### [REQUIREMENT]
Set the listing down unchanged, minus every embedded image.

### [MATERIAL SHOWN]
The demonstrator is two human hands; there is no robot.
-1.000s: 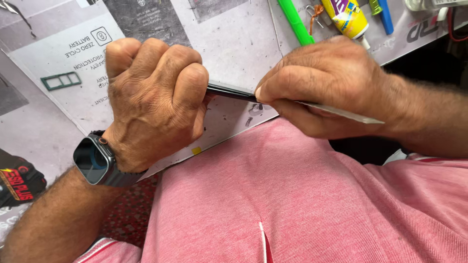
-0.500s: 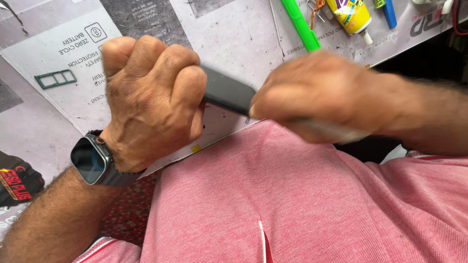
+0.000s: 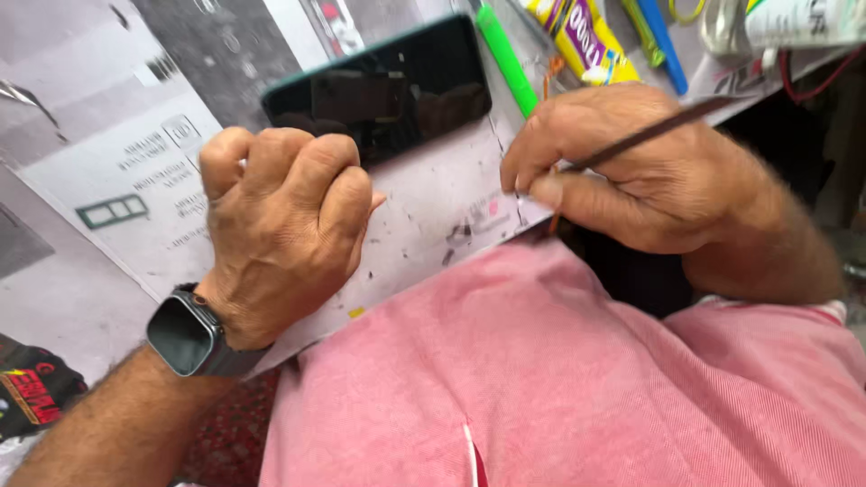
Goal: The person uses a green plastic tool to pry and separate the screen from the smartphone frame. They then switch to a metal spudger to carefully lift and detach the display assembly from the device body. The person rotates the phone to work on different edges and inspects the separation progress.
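Note:
My left hand [image 3: 280, 225] is closed on the near left edge of a black phone [image 3: 388, 86], which lies screen up and tilted on the grey work mat [image 3: 117, 189]. A dark smartwatch [image 3: 185, 334] sits on that wrist. My right hand [image 3: 631, 171] is to the right of the phone, at the mat's near edge, pinching a thin dark metal tool [image 3: 658, 131] whose shaft points up and right. The tool's tip is hidden by my fingers. The right hand is apart from the phone.
A green marker [image 3: 505, 54], a yellow and purple glue tube [image 3: 582, 36], a blue pen [image 3: 663, 36] and a red wire [image 3: 803, 77] lie along the far right of the mat. My pink shirt [image 3: 559, 379] fills the near foreground. A black and red pouch [image 3: 32, 388] lies at lower left.
The phone, held edge-on between both hands before, now lies flat with its screen up, farther away. My right hand has pulled off it to the right with the tool.

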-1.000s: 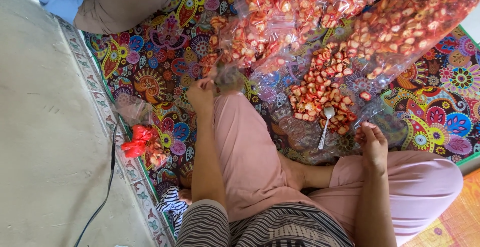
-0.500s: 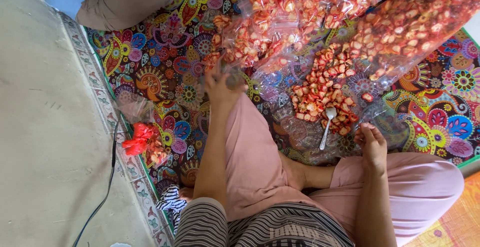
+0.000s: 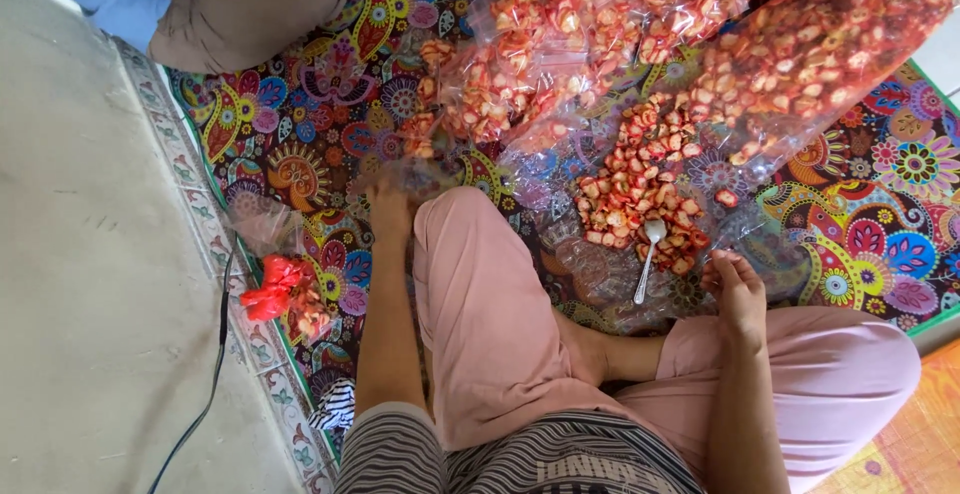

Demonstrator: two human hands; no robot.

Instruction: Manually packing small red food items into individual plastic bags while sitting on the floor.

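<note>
L hand [image 3: 392,199] grips a clear empty bag [image 3: 415,176] on the mat [image 3: 300,144]. R hand [image 3: 735,284], half curled, holds nothing clear. Spoon [image 3: 648,254] lies in loose snacks [image 3: 640,189]; filled bags [image 3: 560,44] behind.

Multicoloured paisley-printed floor mat [image 3: 300,144]: woven cloth look, matt, fine texture. Clear thin plastic bags [image 3: 620,14] of red-and-cream snack chips: glossy, crinkled film with bright glints. Loose red-and-cream chips [image 3: 640,194] on a clear plastic sheet: dry, rough, matt surfaces. Small silver metal spoon [image 3: 648,254]: smooth, shiny. Pale grey floor [image 3: 90,284]: hard, matt, faintly scuffed; patterned tile border [image 3: 200,224] smoother. Pink trousers [image 3: 490,334]: soft matt cloth. Small red plastic bag [image 3: 268,289]: glossy, bunched. Thin black cable [image 3: 215,374]: smooth.
</note>
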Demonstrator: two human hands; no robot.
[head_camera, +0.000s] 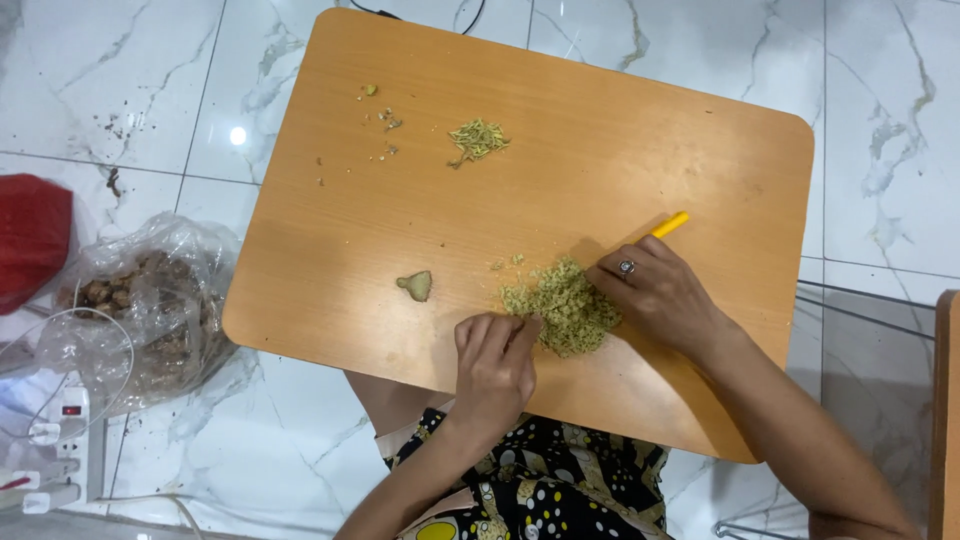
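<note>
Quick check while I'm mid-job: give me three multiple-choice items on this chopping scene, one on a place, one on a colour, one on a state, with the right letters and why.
1. Where does the small lone ginger chunk lie relative to the minced pile?
A. To the pile's left in the picture
B. On top of the pile
C. On the floor

2. What colour is the tool handle sticking out past the right hand?
A. Blue
B. Yellow
C. Black

3. What is the left hand doing?
A. Raised off the wooden table
B. Gripping the plastic bag
C. Resting with fingertips at the pile's edge

Answers:
1 A, the chunk sits alone on bare wood, left of the pile.
2 B, a yellow end pokes out beyond the knuckles.
3 C, the fingers touch the pile's near edge.
</note>
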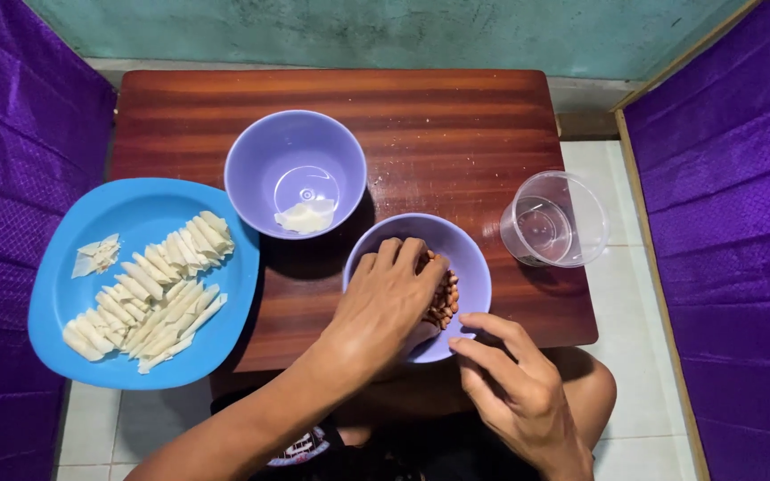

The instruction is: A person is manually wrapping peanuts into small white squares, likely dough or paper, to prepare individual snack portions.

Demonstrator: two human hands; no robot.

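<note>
Peanuts point(444, 301) in near bowl point(474, 267), front desk point(456, 134) edge. Left hand point(385, 298) curled down into bowl, fingers on nuts; grip hidden, cannot tell. Right hand point(514, 383) half open, empty, fingertips at bowl rim. Nuts likely small, hard, light, roll easily; pinch or scoop several. Second bowl point(260, 151), blue plate point(55, 294), clear cup point(552, 219) around.

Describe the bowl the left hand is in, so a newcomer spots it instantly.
On the wooden table, look at the near edge, left of the clear plastic cup. The lilac bowl there holds peanuts under the left hand; the other lilac bowl has only a pale scrap.
</note>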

### [TASK OUTPUT]
The demonstrator is two human hands; there is no robot.
-1.000s: 
-0.500s: 
+0.000s: 
Goal: The person uses a green plastic tool to pry and separate the screen from the smartphone frame. They then switch to a metal spudger to carefully lift and detach the display assembly from the device body. The person rotates the phone to work on different edges and inspects the separation progress.
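Note:
My left hand [image 3: 280, 225] is closed on the near left edge of a black phone [image 3: 388, 86], which lies screen up and tilted on the grey work mat [image 3: 117, 189]. A dark smartwatch [image 3: 185, 334] sits on that wrist. My right hand [image 3: 631, 171] is to the right of the phone, at the mat's near edge, pinching a thin dark metal tool [image 3: 658, 131] whose shaft points up and right. The tool's tip is hidden by my fingers. The right hand is apart from the phone.
A green marker [image 3: 505, 54], a yellow and purple glue tube [image 3: 582, 36], a blue pen [image 3: 663, 36] and a red wire [image 3: 803, 77] lie along the far right of the mat. My pink shirt [image 3: 559, 379] fills the near foreground. A black and red pouch [image 3: 32, 388] lies at lower left.
The phone, held edge-on between both hands before, now lies flat with its screen up, farther away. My right hand has pulled off it to the right with the tool.
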
-1.000s: 
-0.500s: 
+0.000s: 

Demonstrator: two human hands; no robot.

Instruction: Manually packing small red food items into individual plastic bags while sitting on the floor.

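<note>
L hand [image 3: 392,199] grips a clear empty bag [image 3: 415,176] on the mat [image 3: 300,144]. R hand [image 3: 735,284], half curled, holds nothing clear. Spoon [image 3: 648,254] lies in loose snacks [image 3: 640,189]; filled bags [image 3: 560,44] behind.

Multicoloured paisley-printed floor mat [image 3: 300,144]: woven cloth look, matt, fine texture. Clear thin plastic bags [image 3: 620,14] of red-and-cream snack chips: glossy, crinkled film with bright glints. Loose red-and-cream chips [image 3: 640,194] on a clear plastic sheet: dry, rough, matt surfaces. Small silver metal spoon [image 3: 648,254]: smooth, shiny. Pale grey floor [image 3: 90,284]: hard, matt, faintly scuffed; patterned tile border [image 3: 200,224] smoother. Pink trousers [image 3: 490,334]: soft matt cloth. Small red plastic bag [image 3: 268,289]: glossy, bunched. Thin black cable [image 3: 215,374]: smooth.
</note>
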Demonstrator: two human hands; no robot.
[head_camera, +0.000s] 
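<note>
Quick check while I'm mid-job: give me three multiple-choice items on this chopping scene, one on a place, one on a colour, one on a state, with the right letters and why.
1. Where does the small lone ginger chunk lie relative to the minced pile?
A. To the pile's left in the picture
B. On top of the pile
C. On the floor

2. What colour is the tool handle sticking out past the right hand?
A. Blue
B. Yellow
C. Black

3. What is the left hand doing?
A. Raised off the wooden table
B. Gripping the plastic bag
C. Resting with fingertips at the pile's edge

Answers:
1 A, the chunk sits alone on bare wood, left of the pile.
2 B, a yellow end pokes out beyond the knuckles.
3 C, the fingers touch the pile's near edge.
</note>
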
The instruction is: A person is manually wrapping peanuts into small white squares, likely dough or paper, to prepare individual snack portions.

Demonstrator: two human hands; no robot.

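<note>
Peanuts point(444, 301) in near bowl point(474, 267), front desk point(456, 134) edge. Left hand point(385, 298) curled down into bowl, fingers on nuts; grip hidden, cannot tell. Right hand point(514, 383) half open, empty, fingertips at bowl rim. Nuts likely small, hard, light, roll easily; pinch or scoop several. Second bowl point(260, 151), blue plate point(55, 294), clear cup point(552, 219) around.

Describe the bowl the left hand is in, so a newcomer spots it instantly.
On the wooden table, look at the near edge, left of the clear plastic cup. The lilac bowl there holds peanuts under the left hand; the other lilac bowl has only a pale scrap.
</note>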

This exercise requires no further answer.